How to use CFTC reports in trading. The role of COT indicator in the trading plan
- COT indicator in the trading plan
- Trades filtering (Point 2 of the trading plan)
- Position size adjustment (Point 5 of the trading plan)
COT indicator in the trading plan
There should be at least 5 points in a classic trading plan. Each of them can be represented as an answer to the question:
- Is it possible to trade now?
- In what direction to trade?
- How to determine the market entry point?
- How to limit risks and determine targets?
- How to determine the optimal position size?
COT indicator allows you to make trading more conservative and meaningful. When writing the article the most attractive options for its use in trading are the following:
- Trades filtering: some positions are open, others are not
- Position size adjustment: some trades are open with a standard size, others – with a reduced one
Thus, net position indicator can be integrated into the second or fifth point of the trading plan. Let’s analyze each option in more detail.
COT indicator provides an answer to the question: «What do professionals think about the market?» If the direction of the net position indicator of large speculators does not coincide with the direction of the trend (Daily), then the trade is not open.
This option of using CFTC statistics is appropriate for traders who want to make their trading much more conservative.
This filter backtest with the breakout and pullback trading tactics on the EURUSD Daily timeframe from 2007 to 2015 clearly demonstrates its key features.
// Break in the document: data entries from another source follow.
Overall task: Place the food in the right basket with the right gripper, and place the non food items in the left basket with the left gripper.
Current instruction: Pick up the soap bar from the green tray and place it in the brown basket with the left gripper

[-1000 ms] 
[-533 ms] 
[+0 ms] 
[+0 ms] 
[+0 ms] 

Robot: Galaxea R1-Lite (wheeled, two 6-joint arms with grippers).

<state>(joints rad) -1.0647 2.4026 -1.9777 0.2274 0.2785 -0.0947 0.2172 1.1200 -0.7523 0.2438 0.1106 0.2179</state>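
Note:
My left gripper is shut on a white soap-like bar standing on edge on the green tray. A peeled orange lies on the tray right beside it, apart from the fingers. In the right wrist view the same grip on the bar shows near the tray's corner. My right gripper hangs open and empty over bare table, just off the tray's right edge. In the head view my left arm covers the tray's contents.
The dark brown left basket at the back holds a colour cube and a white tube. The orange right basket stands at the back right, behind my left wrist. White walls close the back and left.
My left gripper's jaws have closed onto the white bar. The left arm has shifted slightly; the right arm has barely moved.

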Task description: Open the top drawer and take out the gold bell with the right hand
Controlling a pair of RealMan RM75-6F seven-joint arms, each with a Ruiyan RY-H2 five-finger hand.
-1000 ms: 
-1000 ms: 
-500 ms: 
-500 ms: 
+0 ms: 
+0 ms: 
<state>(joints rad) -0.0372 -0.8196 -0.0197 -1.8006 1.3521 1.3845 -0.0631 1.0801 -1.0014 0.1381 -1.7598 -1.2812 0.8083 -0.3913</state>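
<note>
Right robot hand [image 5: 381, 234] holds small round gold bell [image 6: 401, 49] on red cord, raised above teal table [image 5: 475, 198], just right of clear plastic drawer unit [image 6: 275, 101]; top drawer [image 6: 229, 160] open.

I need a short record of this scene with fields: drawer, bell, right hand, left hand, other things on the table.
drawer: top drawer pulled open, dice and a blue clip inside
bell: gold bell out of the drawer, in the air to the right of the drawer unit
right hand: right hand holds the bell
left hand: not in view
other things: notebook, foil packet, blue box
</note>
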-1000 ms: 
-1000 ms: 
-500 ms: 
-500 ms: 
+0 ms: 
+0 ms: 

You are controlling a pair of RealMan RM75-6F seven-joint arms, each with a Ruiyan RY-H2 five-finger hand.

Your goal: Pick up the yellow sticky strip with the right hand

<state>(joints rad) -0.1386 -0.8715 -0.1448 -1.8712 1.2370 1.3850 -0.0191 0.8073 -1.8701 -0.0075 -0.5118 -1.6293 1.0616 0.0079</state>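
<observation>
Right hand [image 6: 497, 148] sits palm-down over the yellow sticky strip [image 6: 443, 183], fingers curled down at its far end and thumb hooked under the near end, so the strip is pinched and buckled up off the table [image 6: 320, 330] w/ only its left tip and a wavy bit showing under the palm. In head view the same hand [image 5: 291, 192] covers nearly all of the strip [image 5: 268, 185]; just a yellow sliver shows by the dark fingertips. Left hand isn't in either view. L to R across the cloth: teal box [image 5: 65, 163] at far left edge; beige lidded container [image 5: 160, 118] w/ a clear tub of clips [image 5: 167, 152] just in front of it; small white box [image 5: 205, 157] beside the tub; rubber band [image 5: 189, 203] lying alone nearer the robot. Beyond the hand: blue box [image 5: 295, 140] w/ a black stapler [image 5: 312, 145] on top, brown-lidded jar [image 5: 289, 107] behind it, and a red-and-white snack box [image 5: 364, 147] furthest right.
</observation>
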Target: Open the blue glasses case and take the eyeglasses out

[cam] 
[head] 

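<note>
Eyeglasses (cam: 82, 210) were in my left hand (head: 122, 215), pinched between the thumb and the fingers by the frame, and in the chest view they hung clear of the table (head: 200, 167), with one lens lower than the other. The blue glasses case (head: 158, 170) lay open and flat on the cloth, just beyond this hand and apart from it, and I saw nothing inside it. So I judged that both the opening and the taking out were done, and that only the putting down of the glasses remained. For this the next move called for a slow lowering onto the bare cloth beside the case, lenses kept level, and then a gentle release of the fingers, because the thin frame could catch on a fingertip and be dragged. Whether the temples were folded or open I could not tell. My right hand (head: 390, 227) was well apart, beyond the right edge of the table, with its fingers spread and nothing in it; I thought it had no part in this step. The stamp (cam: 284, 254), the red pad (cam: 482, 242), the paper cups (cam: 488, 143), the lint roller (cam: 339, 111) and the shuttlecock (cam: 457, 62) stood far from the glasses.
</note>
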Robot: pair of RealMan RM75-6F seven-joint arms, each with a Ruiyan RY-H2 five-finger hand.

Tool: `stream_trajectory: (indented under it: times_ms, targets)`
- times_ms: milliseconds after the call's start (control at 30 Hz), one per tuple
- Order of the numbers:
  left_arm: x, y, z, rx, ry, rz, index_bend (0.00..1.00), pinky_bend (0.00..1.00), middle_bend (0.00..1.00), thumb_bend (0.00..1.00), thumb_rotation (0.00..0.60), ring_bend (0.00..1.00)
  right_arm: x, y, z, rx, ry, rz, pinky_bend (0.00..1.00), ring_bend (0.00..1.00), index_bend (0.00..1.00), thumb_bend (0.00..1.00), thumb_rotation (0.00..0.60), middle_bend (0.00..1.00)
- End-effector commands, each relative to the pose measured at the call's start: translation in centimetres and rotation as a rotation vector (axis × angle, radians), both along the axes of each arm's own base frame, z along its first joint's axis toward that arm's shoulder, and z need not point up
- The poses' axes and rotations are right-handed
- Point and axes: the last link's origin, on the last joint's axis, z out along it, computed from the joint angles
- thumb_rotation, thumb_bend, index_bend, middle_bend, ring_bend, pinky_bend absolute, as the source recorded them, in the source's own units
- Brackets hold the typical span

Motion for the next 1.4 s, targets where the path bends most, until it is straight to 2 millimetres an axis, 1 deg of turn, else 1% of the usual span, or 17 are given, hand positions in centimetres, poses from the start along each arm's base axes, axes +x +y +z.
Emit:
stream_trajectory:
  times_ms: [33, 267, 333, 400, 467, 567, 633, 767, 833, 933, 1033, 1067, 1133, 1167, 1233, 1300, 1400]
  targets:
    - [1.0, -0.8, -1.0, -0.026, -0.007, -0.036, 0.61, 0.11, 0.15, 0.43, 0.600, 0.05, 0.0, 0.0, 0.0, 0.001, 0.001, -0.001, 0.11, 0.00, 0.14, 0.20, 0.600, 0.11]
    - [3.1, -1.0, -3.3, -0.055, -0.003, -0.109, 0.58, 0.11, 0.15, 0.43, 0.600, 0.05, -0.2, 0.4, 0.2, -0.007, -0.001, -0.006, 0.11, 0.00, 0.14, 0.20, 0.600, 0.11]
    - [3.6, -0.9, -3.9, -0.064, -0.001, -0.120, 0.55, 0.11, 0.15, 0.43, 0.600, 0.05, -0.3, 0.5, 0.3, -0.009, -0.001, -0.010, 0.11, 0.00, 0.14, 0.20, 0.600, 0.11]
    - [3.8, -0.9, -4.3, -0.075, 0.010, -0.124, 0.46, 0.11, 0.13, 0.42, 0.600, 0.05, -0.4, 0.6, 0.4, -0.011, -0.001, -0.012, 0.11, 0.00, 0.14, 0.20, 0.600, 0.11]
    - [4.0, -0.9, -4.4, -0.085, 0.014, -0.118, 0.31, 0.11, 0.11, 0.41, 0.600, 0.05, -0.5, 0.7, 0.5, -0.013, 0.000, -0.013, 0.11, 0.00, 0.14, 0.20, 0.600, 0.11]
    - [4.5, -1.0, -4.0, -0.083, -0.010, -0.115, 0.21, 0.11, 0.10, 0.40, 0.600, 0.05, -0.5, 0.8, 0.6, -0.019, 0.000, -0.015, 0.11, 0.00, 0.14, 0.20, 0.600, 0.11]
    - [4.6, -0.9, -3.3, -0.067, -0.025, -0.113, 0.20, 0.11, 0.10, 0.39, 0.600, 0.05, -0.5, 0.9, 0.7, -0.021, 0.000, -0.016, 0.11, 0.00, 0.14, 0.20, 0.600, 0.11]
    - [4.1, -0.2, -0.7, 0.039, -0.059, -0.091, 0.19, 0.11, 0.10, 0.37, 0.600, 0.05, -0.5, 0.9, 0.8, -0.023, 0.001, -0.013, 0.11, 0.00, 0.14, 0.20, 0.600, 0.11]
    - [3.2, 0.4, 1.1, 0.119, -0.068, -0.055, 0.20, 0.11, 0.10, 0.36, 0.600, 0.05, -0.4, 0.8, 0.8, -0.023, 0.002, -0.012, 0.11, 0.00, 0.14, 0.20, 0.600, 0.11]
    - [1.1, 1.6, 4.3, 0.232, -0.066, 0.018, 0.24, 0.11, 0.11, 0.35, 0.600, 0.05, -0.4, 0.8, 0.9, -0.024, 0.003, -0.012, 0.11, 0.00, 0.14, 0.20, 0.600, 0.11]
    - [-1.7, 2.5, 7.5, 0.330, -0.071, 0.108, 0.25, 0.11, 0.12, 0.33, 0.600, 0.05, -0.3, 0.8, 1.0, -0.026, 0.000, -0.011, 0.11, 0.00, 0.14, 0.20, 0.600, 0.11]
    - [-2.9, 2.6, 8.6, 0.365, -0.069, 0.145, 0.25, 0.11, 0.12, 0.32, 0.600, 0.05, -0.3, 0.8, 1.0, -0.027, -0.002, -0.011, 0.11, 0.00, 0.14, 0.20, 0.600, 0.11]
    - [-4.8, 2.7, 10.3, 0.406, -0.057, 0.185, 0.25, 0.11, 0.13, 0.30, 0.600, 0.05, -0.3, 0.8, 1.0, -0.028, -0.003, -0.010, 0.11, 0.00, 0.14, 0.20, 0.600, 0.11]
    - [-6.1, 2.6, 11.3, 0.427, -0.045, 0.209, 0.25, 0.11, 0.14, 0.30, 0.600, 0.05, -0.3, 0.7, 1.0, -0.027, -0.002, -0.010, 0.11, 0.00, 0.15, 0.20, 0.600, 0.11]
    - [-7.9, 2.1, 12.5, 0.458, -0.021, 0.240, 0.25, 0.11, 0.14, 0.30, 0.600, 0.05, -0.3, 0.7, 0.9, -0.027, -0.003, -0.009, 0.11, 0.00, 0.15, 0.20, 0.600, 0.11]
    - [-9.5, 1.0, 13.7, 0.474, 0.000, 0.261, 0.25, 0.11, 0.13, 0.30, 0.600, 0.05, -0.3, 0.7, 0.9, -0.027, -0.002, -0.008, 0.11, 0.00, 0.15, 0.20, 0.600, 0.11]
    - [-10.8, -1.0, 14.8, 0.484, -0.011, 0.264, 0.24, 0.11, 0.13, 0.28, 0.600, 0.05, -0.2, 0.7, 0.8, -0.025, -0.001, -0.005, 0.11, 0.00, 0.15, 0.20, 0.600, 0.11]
Below you can see comparison data of the breakout and pullback trading without the CFTC filter:
- the percentage of losing trades decreased from 59% to 48%
- the number of trades has become 2.25 times less
- profitability decreased from 713% to 277% for risk per trade at 5% and from 166% to 80% for risk per trade at 2%
The maximum drawdown as a percentage of capital reduces insignificantly. At the same time, CFTC filter smoothes the profitability curve and during the complete testing period, the trading account begins to drawdown much less often.
Position size adjustment
The second option of integrating COT indicator in the trading plan is the use of its signals to change the position size. It means risk per trade reduction in situations when the major players’ opinions differ from the market trend direction. If the direction of COT indicator does not correspond to the main trend, the position size is reduced by 2 times.
In the graphs presented in Figure 3, this option of using COT indicator is marked in yellow. You can see the yield fluctuates approximately in the middle between the conservative (COT filter) and the aggressive approach (without a COT filter).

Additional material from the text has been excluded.